A terrific set from the 2013 Tampere Jazz Happening. Featuring Peter Evans on piccolo trumpet, John Butcher on saxophone, Frédéric Blondy on piano, Clayton Thomas on bass and Paul Lovens on drums, Anemone are a remarkably cohesive unit. Butcher feels out the space with lowing tenor tones over Thomas's tremulous bass, while Evans tests out the wispy upper frequencies of his trumpet.
A few minutes in and we find Butcher at his jazziest, playing hip, bluesy phrases over Blondy's bass keyjabs and right hand clusters. Lovens damps the drum skins with one hand and taps with the other, sounding like a troupe of tiny clog dancers at one point.

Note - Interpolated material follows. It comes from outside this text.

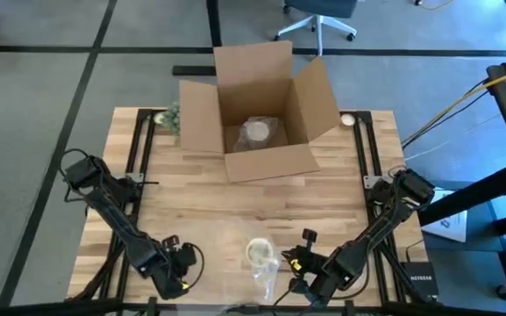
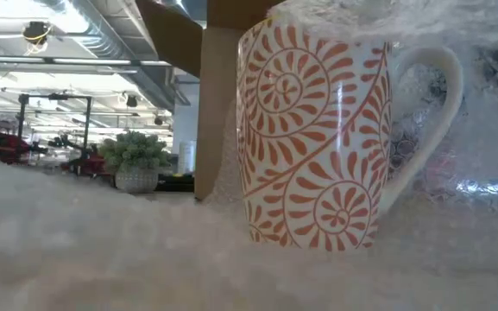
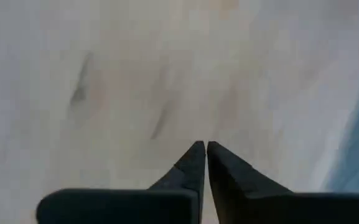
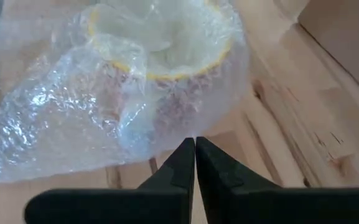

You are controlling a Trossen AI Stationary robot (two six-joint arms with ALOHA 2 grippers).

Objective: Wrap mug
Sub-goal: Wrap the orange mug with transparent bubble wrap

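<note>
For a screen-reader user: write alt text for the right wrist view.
A mug with a yellow rim stands on a wooden table, draped in clear bubble wrap that spreads out to one side. The right end effector points at it with fingers shut together, holding nothing.

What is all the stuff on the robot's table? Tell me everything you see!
mug: one, white with orange swirls, upright near the table's front edge, between the two grippers.
bubble wrap: one clear sheet, spread under the mug and bunched up over it.
cardboard box: one, brown, flaps open, at the table's far side, with a pale wrapped bundle inside.
potted plant: one, green in a pale pot, at the far left corner beside the box.
table: one, light wood.
office chair: one, on the floor beyond the table.
left gripper: one, dark, shut, left of the mug.
right gripper: one, dark, shut, right of the mug.
</note>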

As Blondy moves things in a more sinister direction, Evans plays peals of trumpet, warped with strange vocalised effects. Elegant piano chords lead Anemone out of the darkness, with Evans chastely smooching his mouthpiece while Butcher spirals through his soprano's range.
© Stewart Smith - WIRE
The quintet is an international collection of brilliant players, each a member of numerous bands and all who should be more widely heard. Alongside Evans on piccolo trumpet, there is English saxophonist John Butcher on soprano and tenor, French pianist Frédéric Blondy (hear him with Hubbub), Australian bassist Clayton Thomas (check out The Ames Room) and veteran German drummer Paul Lovens (a member of Schlippenbach Trio for the last 47 years).
It's a one piece set only interrupted for the purposes of the LP and is continuously engaging, with every musician constantly shaping the unity and complexity of the experience, crafting a whole as richly poetic and elusive as the title. There are moments when one of the horns will focus the discourse, every member of the group fastening on a kind of trance-like power, often abetted by Lovens' highly effective cymbal work. That it eludes any kind of blow-by-blow description only adds to its cumulative depth and value.